А потом они напились. Точнее выпили, потому как Талли такая доза вообще не брала, Лена чуть захмелела, Сольвейг моментально раскраснелась, начала икать и была отправлена спать, а Рина пришлось опять провожать до университета. Дорога обратно совсем не походила на ту первую прогулку. Шли очень быстро, постоянно оглядываясь, готовые броситься бежать. И только увидев знакомую синюю дверь Лена поняла, что мертвой хваткой вцепилась в руку барда. Отпустила. Извинилась. Вынесла две копии рукописи, завернутые в ткань с волшебной пропиткой, и протянула их Талли.
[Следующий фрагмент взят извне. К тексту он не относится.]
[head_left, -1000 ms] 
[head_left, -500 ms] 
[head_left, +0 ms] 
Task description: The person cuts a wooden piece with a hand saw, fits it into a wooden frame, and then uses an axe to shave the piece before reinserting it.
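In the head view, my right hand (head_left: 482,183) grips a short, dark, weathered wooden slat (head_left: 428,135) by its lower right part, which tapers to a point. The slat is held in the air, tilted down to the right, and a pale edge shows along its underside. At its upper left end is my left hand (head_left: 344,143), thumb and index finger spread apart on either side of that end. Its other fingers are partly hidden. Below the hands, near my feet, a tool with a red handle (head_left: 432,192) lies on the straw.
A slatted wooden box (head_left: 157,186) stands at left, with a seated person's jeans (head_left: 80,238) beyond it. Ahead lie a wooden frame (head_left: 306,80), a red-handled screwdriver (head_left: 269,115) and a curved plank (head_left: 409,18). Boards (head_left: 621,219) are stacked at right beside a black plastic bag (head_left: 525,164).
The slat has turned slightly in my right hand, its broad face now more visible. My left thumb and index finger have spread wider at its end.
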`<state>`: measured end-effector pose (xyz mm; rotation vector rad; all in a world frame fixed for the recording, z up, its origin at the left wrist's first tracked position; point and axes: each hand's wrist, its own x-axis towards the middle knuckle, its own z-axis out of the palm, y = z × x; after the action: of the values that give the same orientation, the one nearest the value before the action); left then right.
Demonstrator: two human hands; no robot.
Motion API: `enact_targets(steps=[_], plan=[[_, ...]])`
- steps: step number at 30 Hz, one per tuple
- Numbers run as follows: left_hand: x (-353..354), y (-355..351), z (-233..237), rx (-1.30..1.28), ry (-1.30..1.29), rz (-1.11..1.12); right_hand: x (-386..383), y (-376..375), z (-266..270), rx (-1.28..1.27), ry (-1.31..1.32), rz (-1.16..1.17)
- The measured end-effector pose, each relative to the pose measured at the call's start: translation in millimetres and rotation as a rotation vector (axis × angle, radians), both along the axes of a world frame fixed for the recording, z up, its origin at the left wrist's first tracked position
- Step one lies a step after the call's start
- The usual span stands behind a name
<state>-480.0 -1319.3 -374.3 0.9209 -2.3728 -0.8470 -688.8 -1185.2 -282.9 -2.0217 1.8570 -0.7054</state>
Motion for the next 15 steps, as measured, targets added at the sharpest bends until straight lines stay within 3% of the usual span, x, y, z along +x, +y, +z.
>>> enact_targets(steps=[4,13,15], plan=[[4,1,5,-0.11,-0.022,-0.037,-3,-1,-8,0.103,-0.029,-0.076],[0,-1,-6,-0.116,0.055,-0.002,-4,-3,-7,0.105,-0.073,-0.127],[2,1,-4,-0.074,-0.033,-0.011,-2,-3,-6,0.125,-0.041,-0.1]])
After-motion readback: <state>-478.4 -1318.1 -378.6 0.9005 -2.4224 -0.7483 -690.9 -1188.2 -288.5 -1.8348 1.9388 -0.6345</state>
— Обещай, что будешь осторожна, — его голос непривычно серьезен.
— Я буду очень осторожна.
— Тогда до встречи, Лена.
— До встречи, Талли.
Улыбнулись друг другу и разошлись по домам.
Готовясь докладывать королю, Бриан пребывал в странном настроении. Никак не мог выбросить из головы фразу Лены о том, что не стоит быть к себе слишком строгим. Магистр не принимал похвалы. Выслушивал, благодарил. Но стоило доброму слову проникнуть за маску, как на него набрасывалась пустота. Коверкая, обесценивая, превращая в лишнее подтверждение несовершенства Бриана. Однако в тот вечер Лена не восхищалась, не льстила и не заискивала. Просто аккуратно похвалила его работу. Ведь Бриан действительно принял ряд удачных решений. Лугнасад прошел хорошо, проблем меньше, чем в прошлом году. И уж Лена точно не питала иллюзий относительно Бриана. Тогда почему он сейчас так недоволен собой?
— Потому что ты — никчемный, ни на что не годный мальчишка!
Пустота словно ждала сигнала, чтобы подать голос. Бриан вздрогнул, будто от удара, и стиснул зубы. Изнутри начинала подниматься знакомая волна презрения. К себе. Недостойному, неспособному справиться с элементарным заданием. Неспособному? Разве?
— Но работа выполнена хорошо!
Отчаянно уцепился за эту мысль почему-то казавшуюся правильной. Настоящей. Достойной того, чтоб за нее побороться.
— Можно было лучше! — злой мертвенный шепот.
— И я сделал лучше. Лучше, чем в прошлом году. А в следующем сделаю еще лучше. И это не отменяет то, что работа выполнена хорошо, — выделил последние три слова. — А теперь заткнись и дай мне закончить!
Прокричав последние слова сделал глубокий вдох. Такой глубокий, что, казалось, легкие не выдержат и разорвутся. А потом медленно выдохнул, вместе с яростью выводя из организма трупный яд, оставляемый пустотой. Бриан дышал, пока не закружилась голова. Не в силах справиться с переполнявшими эмоциями, упал в кресло и расхохотался. А когда его величество на следующий день поблагодарил своего дорогого магистра за хорошую работу, Бриан спокойно принял похвалу, ощутив тепло и какую-то странную радость.